Page MenuHomePhabricator

In CI, only run tests for code that is affected by a given change
Open, Needs TriagePublic

Description

Currently, we run all (core) test for every iteration of every change on gerrit. This takes on the order of 30 minutes. If we had a way to run only the tests for classes that is affected by a given change, that would save us a lot of time during development. (We'd still want to runn *all* the tests at some point, of course, just to be sure - at least when cutting a deployment branch).

For phpunit, this could be achieved by tracking the dependencies between classes (T351336): When calls X is changed, we need to run only the tests for all the classes that depend on X (directly or indirectly).

Event Timeline

Currently, we run all (core) test for every iteration of every change on gerrit. This takes on the order of 30 minutes.

Sorry to nitpick, but I think it's closer to 17 minutes nowadays (e.g. https://gerrit.wikimedia.org/r/c/mediawiki/core/+/972379/32#message-4c2aa7a596758a591510e1efbf28b88dcb46a57f). (See also T225730: Reduce runtime of MW shared gate Jenkins jobs to 5 min.)

I am unsure about doing this in CI; I'd worry that we end up missing running a test and we find out about it when something breaks in production.

However, I would personally find the ability to run a subset of tests locally, before pushing a patch, to be quite beneficial.

Oh, nice! Thank you for pointing that out!

But we are not running tests for all extensions, partially because they take too long. If we had a smart way to pick which tests to run, we could enable more.

I am unsure about doing this in CI; I'd worry that we end up missing running a test and we find out about it when something breaks in production.

We should definitly still run all the tests when making the deployment branch. We could also still run all tests as a gate submit job. But we could get feedback more quickly for each new patch set.

This has been discussed extensively many times, with lots of discussion for the benefits and costs; this task should probably be merged into one of the existing (generally Declined) tasks and that re-opened. T42008 is the oldest one I can find quickly – should we merge to that?
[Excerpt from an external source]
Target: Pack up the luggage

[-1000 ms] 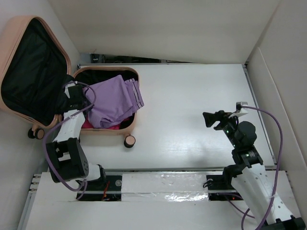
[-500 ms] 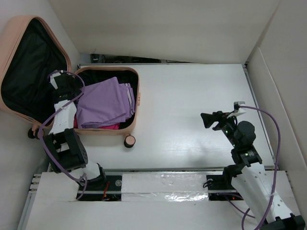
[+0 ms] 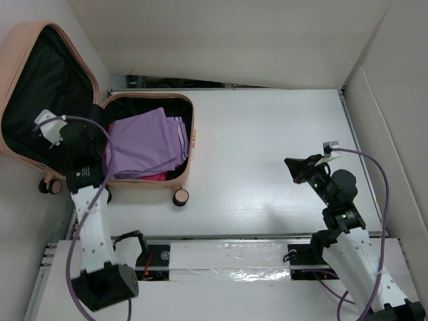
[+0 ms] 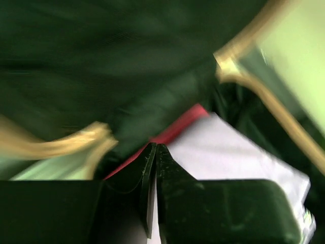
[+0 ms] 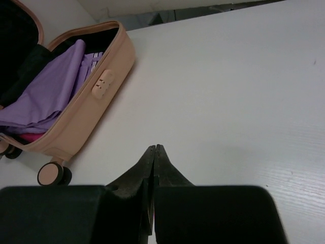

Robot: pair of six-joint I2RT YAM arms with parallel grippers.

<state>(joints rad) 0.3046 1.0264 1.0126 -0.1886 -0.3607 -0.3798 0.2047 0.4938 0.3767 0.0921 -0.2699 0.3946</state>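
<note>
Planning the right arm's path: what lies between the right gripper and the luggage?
Only bare white table lies between the right gripper and the luggage, as the top and right wrist views both show.

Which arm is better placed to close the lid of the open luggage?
Left, probably. The left gripper is right at the raised lid of the luggage; the right gripper hangs over the table, far from it.
</note>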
This has been discussed extensively many times, with lots of discussion for the benefits and costs; this task should probably be merged into one of the existing (generally Declined) tasks and that re-opened. T42008 is the oldest one I can find quickly – should we merge to that?

That task doesn't seem to be about the same thing - we shold indeed run core tests for changes made to extensions. The question of "dependencies" through hooks is interesting this this context, though. For now, I'd be happy with just havign this ability for core, so we don't have to worry about hooks.

I remember that we have discussed this before, but I don't remember when and where exactly. In the past, it would have been very difficult to determin what code is effected by a change. But with type hintes everywhere, this has become much more feasible.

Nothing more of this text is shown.